Toward the Within – Dead Can Dance (1994)

Toward the Within cover art
Toward the Within cover art

RECOMMENDDead Can Dance (DCD) was in the forefront of a movement spearheaded by it’s label 4AD to move goth music from the basements of downtown clubs to the bedrooms of suburban teens.Initially those teens who got bored with the plastic mysticism of Stevie Nicks moved over to what looked like the real thing with the dark and foreboding sound of early DCD music.

It wasn’t just the kids either. Soon the book store academic crowd would follow suit, swelling the band’s popularity. The formula that DCD refined reached its early zenith with Spleen and Ideal (1985) and Within the Realm of a Dying Sun (1987). Not content with it’s growing awareness with a new generation of goths, it went through a period of rapid change, but still looking backward through the centuries for inspiration.

After turning fans like myself into would be musical archaeologist, the band churned out variations of its style based on ancient church music.  In the process, many impromptu songs, and rare one off B sides supplemented their usual concert material based on proper album releases. Much of this material circulated in a pre internet maze of concert tape swappings and physical fan gatherings until 1994’s Toward the Within.

Toward the Within was DCD’s first live album. It allowed fans to hear a looser more organic band in the context of a unplugged performance. If there were any doubts that DCD could not perform without the cover of studio gadgetry, Toward the Within quickly dismisses them. Both Brendan Perry and Lisa Gerrard sound their best in a tightly arranged yet loose sounding performance. The collection of songs is eclectic, many of them recognizable covers like Sinéad O’Connor’s “I Am Stretched by Your Grave”.

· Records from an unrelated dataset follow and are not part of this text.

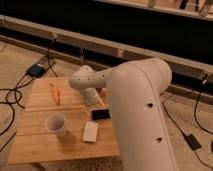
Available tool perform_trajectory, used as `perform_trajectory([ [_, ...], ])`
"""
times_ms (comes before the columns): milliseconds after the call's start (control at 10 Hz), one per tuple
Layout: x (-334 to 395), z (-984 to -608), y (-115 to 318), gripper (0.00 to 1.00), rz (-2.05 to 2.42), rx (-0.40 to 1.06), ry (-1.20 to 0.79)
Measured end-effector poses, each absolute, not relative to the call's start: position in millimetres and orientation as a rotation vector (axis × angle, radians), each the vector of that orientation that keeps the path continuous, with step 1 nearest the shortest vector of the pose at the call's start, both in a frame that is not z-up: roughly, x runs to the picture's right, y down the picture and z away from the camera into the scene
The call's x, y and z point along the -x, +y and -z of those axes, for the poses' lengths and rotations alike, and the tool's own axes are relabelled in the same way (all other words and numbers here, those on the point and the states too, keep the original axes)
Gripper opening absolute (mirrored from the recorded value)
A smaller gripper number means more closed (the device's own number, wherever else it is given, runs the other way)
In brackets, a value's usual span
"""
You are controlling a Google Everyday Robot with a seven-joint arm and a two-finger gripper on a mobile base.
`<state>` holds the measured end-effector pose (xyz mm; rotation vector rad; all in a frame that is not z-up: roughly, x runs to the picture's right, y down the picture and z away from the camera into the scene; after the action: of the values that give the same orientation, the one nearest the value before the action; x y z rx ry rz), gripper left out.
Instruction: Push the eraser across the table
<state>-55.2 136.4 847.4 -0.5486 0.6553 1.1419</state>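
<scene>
The big white arm (140, 110) fills the near side of the room and bends over the worktop (35, 145), a low table of pale wooden slats. To my eye the job stands at the approach: nothing touches the eraser yet, so no push has begun. The forearm slopes down and away from the shoulder, ending in the hand (94, 97). The hand hangs low over the slats, beyond the paper cup (55, 123) and to its right as I look. Whether the hand is spread or pressed together I cannot tell, since the wrist housing hides it. The cup stands upright near the middle of the worktop. A carrot (56, 94) lies behind the cup, well apart from it. The eraser (90, 131), which I take to be the pale rectangular block, lies flat just to the right of the cup and a little nearer to me. A dark flat piece (100, 114) lies right of the cup and farther back, between the eraser and the hand. I cannot say what that piece is. I judge the next move calls for bringing the hand down beside the eraser, low enough to meet its edge. It should then sweep along the slats, keeping off the cup and the dark piece.
</scene>
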Motion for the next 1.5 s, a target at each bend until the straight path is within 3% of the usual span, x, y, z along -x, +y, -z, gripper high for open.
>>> perform_trajectory([
  [1500, 57, -872, 154, 0.65, -1.058, 0.473, 0.725],
])
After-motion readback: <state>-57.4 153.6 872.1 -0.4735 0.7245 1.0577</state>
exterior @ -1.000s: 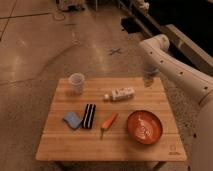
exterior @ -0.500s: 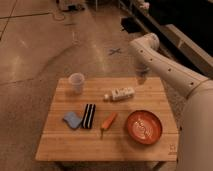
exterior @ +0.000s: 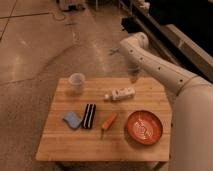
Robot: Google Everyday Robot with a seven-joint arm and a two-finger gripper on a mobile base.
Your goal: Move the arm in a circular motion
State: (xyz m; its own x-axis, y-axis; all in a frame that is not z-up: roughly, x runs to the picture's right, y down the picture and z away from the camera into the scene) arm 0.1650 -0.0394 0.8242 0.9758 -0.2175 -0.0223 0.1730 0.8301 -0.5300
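over the pale wooden table's far edge, the glossy white tubular arm's gripper has drifted left, so the circle seems underway; can't tell if it's open.

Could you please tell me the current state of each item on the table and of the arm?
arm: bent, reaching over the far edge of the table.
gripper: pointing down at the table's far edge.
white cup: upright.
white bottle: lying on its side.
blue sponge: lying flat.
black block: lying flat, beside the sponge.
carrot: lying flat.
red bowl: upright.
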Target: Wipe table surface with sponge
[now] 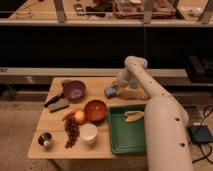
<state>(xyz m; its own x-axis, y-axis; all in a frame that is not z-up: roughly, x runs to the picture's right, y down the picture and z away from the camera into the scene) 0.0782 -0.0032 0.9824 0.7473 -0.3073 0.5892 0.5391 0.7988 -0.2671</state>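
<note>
The pale blue-grey sponge (110, 91) rests on the light tan wooden table surface (97, 83), near the far edge and right of the purple bowl. My gripper (117, 88) is at the end of the white arm that reaches in from the right. It sits low on the sponge's right side and appears shut on it. The fingers are partly hidden behind the wrist.
On the left are a purple bowl (75, 90) and a dark grey block with a black handle (56, 102). An orange bowl (95, 110), an orange fruit (80, 117), grapes (71, 133), a white cup (88, 133) and a metal cup (45, 140) are nearer. A green tray (120, 142) holds a pale item (132, 116).
</note>
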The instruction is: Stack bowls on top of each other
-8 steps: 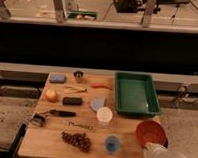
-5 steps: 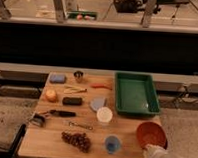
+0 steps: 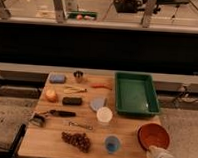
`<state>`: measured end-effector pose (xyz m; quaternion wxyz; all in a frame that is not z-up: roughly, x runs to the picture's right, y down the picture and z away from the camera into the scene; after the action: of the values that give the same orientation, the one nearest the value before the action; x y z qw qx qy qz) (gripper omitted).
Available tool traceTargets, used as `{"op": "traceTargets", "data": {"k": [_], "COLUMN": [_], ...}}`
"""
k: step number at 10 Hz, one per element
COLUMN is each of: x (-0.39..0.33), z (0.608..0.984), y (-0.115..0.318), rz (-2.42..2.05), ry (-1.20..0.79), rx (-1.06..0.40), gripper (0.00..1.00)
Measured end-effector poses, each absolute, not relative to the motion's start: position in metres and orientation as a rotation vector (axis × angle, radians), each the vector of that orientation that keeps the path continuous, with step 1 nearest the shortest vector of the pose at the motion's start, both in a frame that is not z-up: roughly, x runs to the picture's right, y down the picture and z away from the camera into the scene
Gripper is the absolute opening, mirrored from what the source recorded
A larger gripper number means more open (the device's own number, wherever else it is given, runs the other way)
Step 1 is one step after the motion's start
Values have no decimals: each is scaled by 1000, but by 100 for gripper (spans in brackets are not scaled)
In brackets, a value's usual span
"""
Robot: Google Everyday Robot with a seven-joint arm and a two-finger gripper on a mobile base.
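Note:
A round, shallow reddish-brown bowl [image 3: 153, 136] sits at the front right corner of the wooden table [image 3: 49, 141]. I cannot pick out any other bowl among the things on the table. My gripper [image 3: 161, 156] shows as a pale shape at the bottom right edge of the camera view. It is just in front of the reddish-brown bowl and overlaps its near rim. I cannot tell whether it touches the bowl.
A green rectangular tray [image 3: 136, 93] lies behind the bowl. A white cup [image 3: 104, 115] and a blue cup [image 3: 112, 143] stand mid-table to its left, with grapes [image 3: 77, 140] beside them. Small tools, a sponge [image 3: 57, 78], an orange fruit [image 3: 51, 94] and a metal cup [image 3: 78, 75] fill the left half.
The pale arm at the bottom right has shifted slightly lower and to the left. The bowl and the other things have not moved.

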<state>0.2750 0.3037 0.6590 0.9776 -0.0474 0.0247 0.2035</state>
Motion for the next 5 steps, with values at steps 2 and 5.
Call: {"op": "traceTargets", "data": {"k": [2, 5], "x": [276, 277], "z": [663, 668], "y": [307, 309], "rz": [416, 418], "ry": [51, 53], "rx": [-95, -90], "gripper": [2, 2]}}
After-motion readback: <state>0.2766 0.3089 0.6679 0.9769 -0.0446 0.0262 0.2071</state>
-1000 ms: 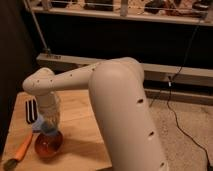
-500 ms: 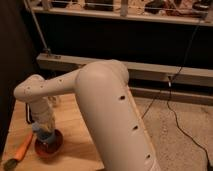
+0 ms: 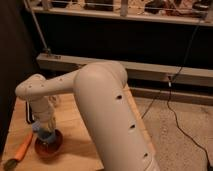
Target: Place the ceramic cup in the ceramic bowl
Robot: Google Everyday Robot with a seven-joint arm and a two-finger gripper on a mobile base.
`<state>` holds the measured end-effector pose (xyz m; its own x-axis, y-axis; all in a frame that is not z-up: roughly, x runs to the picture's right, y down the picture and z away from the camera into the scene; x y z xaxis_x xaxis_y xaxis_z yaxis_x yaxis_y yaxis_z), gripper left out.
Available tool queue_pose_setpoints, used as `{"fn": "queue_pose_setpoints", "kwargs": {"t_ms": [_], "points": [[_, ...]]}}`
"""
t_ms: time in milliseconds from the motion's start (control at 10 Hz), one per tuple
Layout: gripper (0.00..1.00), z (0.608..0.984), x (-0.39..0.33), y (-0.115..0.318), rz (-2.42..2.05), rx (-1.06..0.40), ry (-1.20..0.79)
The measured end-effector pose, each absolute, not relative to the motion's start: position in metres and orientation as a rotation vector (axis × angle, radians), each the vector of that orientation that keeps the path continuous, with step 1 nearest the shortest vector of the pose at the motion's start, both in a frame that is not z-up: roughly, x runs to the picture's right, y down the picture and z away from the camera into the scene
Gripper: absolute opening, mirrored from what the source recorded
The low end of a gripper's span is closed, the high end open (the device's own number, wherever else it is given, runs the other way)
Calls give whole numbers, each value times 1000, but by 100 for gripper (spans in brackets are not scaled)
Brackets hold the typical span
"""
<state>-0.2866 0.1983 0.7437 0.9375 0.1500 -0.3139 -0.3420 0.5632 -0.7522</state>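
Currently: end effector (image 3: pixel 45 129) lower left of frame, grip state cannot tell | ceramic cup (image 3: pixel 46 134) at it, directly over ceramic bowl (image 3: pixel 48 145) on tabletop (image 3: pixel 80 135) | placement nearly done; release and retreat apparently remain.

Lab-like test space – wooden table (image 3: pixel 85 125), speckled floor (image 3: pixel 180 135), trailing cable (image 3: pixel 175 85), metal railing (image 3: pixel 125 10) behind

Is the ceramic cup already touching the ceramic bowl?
Cannot tell. In the camera view the ceramic cup sits below the end effector and overlaps the ceramic bowl, but no contact or gap shows plainly.
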Motion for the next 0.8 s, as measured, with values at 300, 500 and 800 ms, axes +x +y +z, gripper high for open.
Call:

Gerrard and Brendan of course put their own distinctive stamp on all the material, including fresh approaches to their own stuff. In many ways this performance sounded more lively and vigorous than anything they had recorded before in the studio. It would be the start of a creative transformation that started with Into the Labyrinth a year earlier.

In fact, its perfectly conceivable that somewhere in the former territories of the United Kingdom, the accessibility of songs like the beautiful “American Dreaming” or “Don’t Fade Away” could have made them hits. With Brendan’s distinctive voice framed by traditional guitar with pop like melodies, he was sounding as radio ready as DCD could be.

In addition to first time releases of official songs, Toward the Within featured traditional songs like “The Wind That Shakes the Barley”. There were also revised material from previous DCD releases like “Yulunga (Spirit Dance)”, a song that found its way on Lisa Gerrard’s solo first album.

Toward the Within was one of those albums that had the distinction of being released in four formats: cassette, LP record, CD and VHS stereo. Visuals had always been an important part of DCD’s sound vision. The VHS tape’s concert footage set the standard for arty video concert footage, often later being supplemented with high end abstractions of exotic landscapes by the DVD era.

Lisa Gerrard would not waste anytime with her first solo project, released a year after Into the Labyrinth. It would not be until 1999 that Perry would release his first solo project with DCD on hold in an on again off again release schedule up to the present day.